Equitable has the burden of proving the material allegations of its complaint with the requisite quantum of evidence. One such material allegation is the applicability of the provisions of the Terms and Conditions to Alcaraz. In support thereof Equitable presented a copy of the Terms and Conditions as contained in its standard application form and a copy of its “Visa Card” issued to another client in order to show the alleged standard stipulation printed at the back of the card. The standard application form presented to the court does not bear the signature of Alcaraz. In fact, as admitted by Equitable, Alcaraz, as a pre-screened client, did not submit or sign any application form or document prior to the issuance of the credit card. Neither is there any evidence on record that Alcaraz was shown a copy of the Terms and Conditions before or after the issuance of the credit card in his name, much less that he has given his consent thereto. As correctly pointed out by the Court of Appeals, Alcaraz should not be condemned to pay the interests and charges provided in the Terms and Conditions on the mere claim of Equitable without any proof of the former’s conformity and acceptance of the stipulations contained therein. Even if we are to accept the Equitable’s averment that the stipulation quoted earlier is printed at the back of each and every credit card issued by Equitable, such stipulation is not sufficient to bind Alcaraz to the Terms and Conditions without a clear showing that he was aware of and consented to the provisions of this document.

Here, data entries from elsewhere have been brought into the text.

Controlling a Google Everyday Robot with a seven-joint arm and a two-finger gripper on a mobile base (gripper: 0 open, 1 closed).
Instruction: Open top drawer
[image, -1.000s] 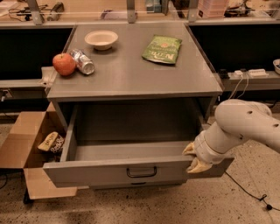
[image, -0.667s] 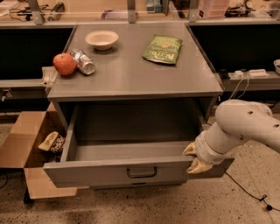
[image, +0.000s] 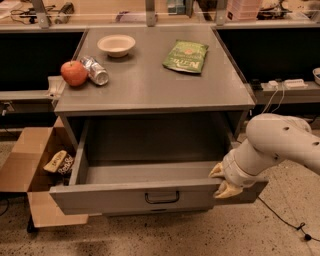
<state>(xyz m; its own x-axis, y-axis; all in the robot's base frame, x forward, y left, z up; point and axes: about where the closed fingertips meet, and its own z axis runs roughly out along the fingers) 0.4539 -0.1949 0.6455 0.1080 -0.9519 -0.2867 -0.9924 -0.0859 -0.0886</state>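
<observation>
- Jaws first: the gripper (image: 222, 181) sits below the bench's (image: 150, 85) front right corner, at the right end of the drawer front. Its two yellowish tips are spread apart, one just inside the upper rim and one on the outer face. That looks like a straddle to hook the panel, though I can't tell whether they pinch it.
- Far left, beyond the bench's left edge, a cardboard box (image: 25, 160) lies open on the floor with snack packets (image: 60, 162) inside. It is close beside the drawer's left side.
- At the left edge of the benchtop, an apple (image: 73, 73) and a tipped can (image: 95, 70) lie touching.
- Toward the back left corner sits a pale bowl (image: 116, 44), upright and seemingly empty.
- Right of centre, near the back edge, a green chip bag (image: 186, 56) lies flat.
- Below the front edge, the top drawer (image: 115, 197) stands pulled well out, its deep box bare as far as I can see.
- Its dark loop handle (image: 162, 197) at centre is untouched, since the gripper works the rim instead.
- On the right, the white arm (image: 280, 142) reaches in low from beyond the right edge, suiting a straight outward pull.
- My read: the opening is essentially done, and letting go cleanly is what remains.
</observation>
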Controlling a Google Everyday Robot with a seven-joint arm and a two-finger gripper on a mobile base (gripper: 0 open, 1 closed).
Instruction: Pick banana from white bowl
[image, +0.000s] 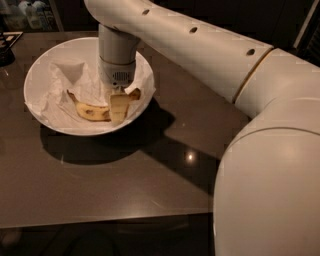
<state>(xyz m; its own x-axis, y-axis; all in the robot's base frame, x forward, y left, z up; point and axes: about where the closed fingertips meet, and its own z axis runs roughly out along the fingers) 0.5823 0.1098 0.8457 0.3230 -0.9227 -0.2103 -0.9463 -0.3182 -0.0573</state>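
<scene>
Banana lies in the white bowl, near-right part of it, on crumpled white paper; long axis runs left-right, curved with the belly toward the near rim and both ends turned up toward the far side; thin dark tip points left and far, the other end shows just right of the gripper; brown spots on the skin; gripper hangs straight down into the bowl from the pale arm, its tip right at the banana's right-of-middle stretch and covering it; looks to be touching the fruit, but cannot tell how wide it stands or whether it has hold of the banana; bowl sits at the far left of a dark glossy table, with a small light glint on the top; dark object at the far left edge; dim shelving with bottles behind.
</scene>
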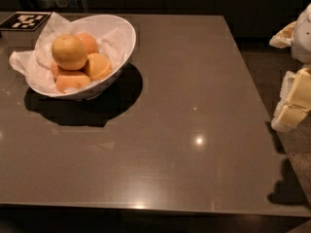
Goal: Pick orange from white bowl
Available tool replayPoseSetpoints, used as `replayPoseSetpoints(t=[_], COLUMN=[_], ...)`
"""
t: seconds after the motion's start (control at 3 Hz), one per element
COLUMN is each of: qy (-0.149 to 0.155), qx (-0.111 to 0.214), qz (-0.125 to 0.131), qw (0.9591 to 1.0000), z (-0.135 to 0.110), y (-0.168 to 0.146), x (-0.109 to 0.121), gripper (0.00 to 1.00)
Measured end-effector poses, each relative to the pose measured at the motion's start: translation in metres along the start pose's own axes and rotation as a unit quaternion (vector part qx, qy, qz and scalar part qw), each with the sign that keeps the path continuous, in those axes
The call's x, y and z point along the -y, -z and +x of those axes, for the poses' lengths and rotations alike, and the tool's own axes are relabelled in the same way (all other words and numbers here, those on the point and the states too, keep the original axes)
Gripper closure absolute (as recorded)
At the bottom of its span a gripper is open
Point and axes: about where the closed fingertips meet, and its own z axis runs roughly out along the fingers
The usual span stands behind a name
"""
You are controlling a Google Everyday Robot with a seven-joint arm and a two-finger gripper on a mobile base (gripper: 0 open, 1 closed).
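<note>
The orange [69, 51], large, round and yellow-orange, sits on top of the pile in the white bowl [121, 42] at the table's far left. The bowl is lined with crumpled white paper [29, 64]. Smaller peach-orange fruits [97, 66] lie beside and under the orange. My gripper [293, 108], white and cream, is at the right edge of the view, just off the table's right side, far from the bowl and holding nothing that I can see.
The bowl stands on a dark grey table [184, 130] whose right edge runs close to the gripper. A black-and-white marker tag [25, 20] lies at the far left corner behind the bowl. Dark cabinets stand behind the table.
</note>
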Motion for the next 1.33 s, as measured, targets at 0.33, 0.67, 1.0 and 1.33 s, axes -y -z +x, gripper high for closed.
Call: replayPoseSetpoints(t=[0.33,0.67,1.0,1.33], qy=[-0.001,-0.001,0.014,0.017], qx=[-0.002,-0.015,-0.032,-0.024], qz=[0.004,-0.011,-0.015,-0.007], qw=[1.0000,0.9998,0.9993,0.9995], z=[-0.004,-0.033,-0.081,-0.086], y=[0.002,-0.003,-0.010,-0.010], x=[0.001,0.004,0.007,0.009], gripper=[0.00,0.00,0.00,0.00])
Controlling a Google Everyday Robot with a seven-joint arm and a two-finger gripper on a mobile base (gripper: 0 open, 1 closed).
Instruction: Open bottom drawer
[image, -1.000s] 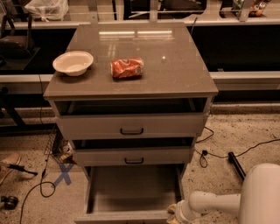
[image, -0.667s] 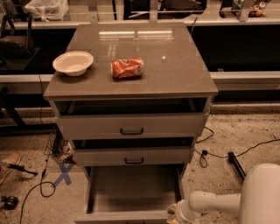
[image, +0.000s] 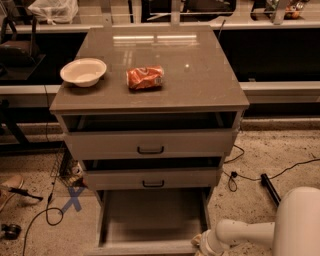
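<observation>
The bottom drawer (image: 150, 220) of the grey-beige cabinet stands pulled far out toward me, its plain grey inside showing; its front edge (image: 145, 247) runs along the lower frame edge and the handle is out of view. My white arm (image: 245, 232) reaches in from the lower right, and the gripper (image: 200, 245) is at the drawer's front right corner, mostly cut off by the frame edge.
The top drawer (image: 150, 142) and middle drawer (image: 152, 177) are each slightly open, with black bar handles. On the cabinet top (image: 200, 80) sit a white bowl (image: 83, 71) and an orange snack bag (image: 145, 77). Cables (image: 47, 210) and a blue X of tape (image: 72, 198) lie on the floor.
</observation>
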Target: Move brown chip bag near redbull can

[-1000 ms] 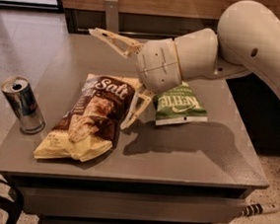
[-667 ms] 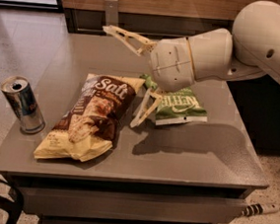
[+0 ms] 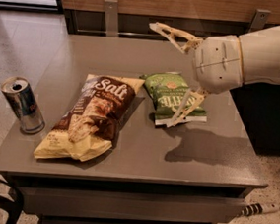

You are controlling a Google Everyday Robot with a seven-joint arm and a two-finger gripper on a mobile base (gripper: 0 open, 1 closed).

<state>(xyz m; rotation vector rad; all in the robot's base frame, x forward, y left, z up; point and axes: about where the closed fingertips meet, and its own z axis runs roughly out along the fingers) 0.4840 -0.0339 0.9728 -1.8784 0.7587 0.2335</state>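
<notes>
Brown bag's place: the large, crinkly brown chip bag (image 3: 92, 117), dark brown above and pale yellow below with white "Salt" lettering, lies flat on the left half of the smooth grey desk (image 3: 140, 156), its long side running far to near.
Can's place: the slim blue-and-silver aluminium redbull can (image 3: 23, 105) stands upright at the desk's near-left edge, just left of the bag. A narrow strip of desk shows between them, so they do not touch.
Why so: judging by that closeness, the bag looks set down where the task wants it, with little or nothing left to do.
Gripper: the pale two-finger gripper (image 3: 160, 74) hangs right of the brown bag, over the small green chip bag (image 3: 164, 94). Its fingers are spread wide and hold nothing. Whether the lower finger touches the green bag I cannot tell.
Why held so: empty and off to the right, it leaves the brown bag free; the thick cream arm (image 3: 257, 56) reaches in from the right.
Materials: both bags are thin glossy film, puffed and wrinkled, and likely to slide and crumple. The can is rigid light metal with its top opened, tall enough to tip if the bag were pushed against it.
Shapes: the bag is a soft pillow-like oblong, the can a narrow cylinder, the desk a flat slab.
</notes>
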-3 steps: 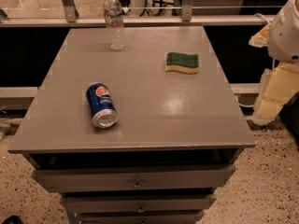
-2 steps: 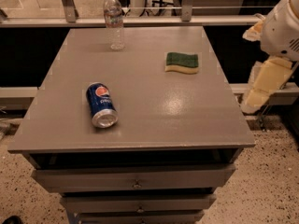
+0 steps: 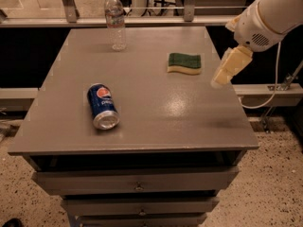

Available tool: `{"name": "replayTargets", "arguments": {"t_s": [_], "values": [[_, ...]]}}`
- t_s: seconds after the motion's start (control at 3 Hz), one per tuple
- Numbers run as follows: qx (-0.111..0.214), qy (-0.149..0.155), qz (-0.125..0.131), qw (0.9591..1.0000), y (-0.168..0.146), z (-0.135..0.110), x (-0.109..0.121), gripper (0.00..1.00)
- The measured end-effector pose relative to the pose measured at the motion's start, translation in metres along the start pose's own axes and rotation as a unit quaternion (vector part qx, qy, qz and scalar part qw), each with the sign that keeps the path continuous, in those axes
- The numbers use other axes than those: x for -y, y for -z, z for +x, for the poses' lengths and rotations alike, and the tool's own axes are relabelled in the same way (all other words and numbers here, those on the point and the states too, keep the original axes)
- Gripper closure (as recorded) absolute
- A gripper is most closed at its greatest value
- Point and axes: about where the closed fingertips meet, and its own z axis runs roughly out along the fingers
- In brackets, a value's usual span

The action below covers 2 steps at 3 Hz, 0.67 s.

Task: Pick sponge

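The sponge (image 3: pixel 184 63) lies flat on the far right part of the grey table (image 3: pixel 156 122), dark green top up, with yellow foam showing along its near edge. My gripper (image 3: pixel 228 68) hangs from the white arm (image 3: pixel 270 15) that comes in from the upper right. It is above the table's right edge, just right of the sponge and a little nearer, and apart from it. Nothing is held in it.
A blue Pepsi can (image 3: pixel 103 106) lies on its side at the left middle of the table. A clear water bottle (image 3: pixel 116 20) stands at the far left edge. Drawers (image 3: pixel 137 183) are below the tabletop. A railing (image 3: pixel 189 6) runs behind.
The arm has swung left and in from beside the table; the gripper now hangs over the right edge, closer to the sponge. The sponge, can and bottle have not moved.
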Motion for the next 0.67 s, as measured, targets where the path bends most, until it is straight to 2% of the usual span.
{"name": "replayTargets", "arguments": {"t_s": [0.33, 0.67], "values": [[0.056, -0.061, 0.021, 0.9964, -0.050, 0.002, 0.048, 0.00], [0.090, -0.101, 0.022, 0.9905, -0.081, 0.004, 0.076, 0.00]]}}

C. Alcaraz is liable for legal interests.
It is undeniable that Alcaraz accumulated unpaid obligations through the use of the credit card issued to him by Equitable. As such, Alcaraz is liable for the payment thereof. Since the provisions of the Terms and Conditions are inapplicable to Alcaraz, the legal interest on obligations consisting of loan or forbearance of money shall apply. As this Court ruled in the landmark case of Eastern Shipping Lines, Inc. v. Court of Appeals, to wit:
1. When the obligation is breached, and it consists in the payment of a sum of money, i.e., a loan or forbearance of money, the interest due should be that which may have been stipulated in writing. Furthermore, the interest due shall itself earn legal interest from the time it is judicially demanded. In the absence of stipulation, the rate of interest shall be 12% per annum to be computed from default, i.e., from judicial or extrajudicial demand under and subject to the provisions of Article 1169 of the Civil Code.
. . . .
3. When the judgment of the court awarding a sum of money becomes final and executory, the rate of legal interest, whether the case falls under paragraph 1 or paragraph 2, above, shall be 12% per annum from such finality until its satisfaction, this interim period being deemed to be by then an equivalent to a forbearance of credit.
Hence, it is only from the date of judicial or extrajudicial demand that the legal rate of interest shall apply until full payment thereof.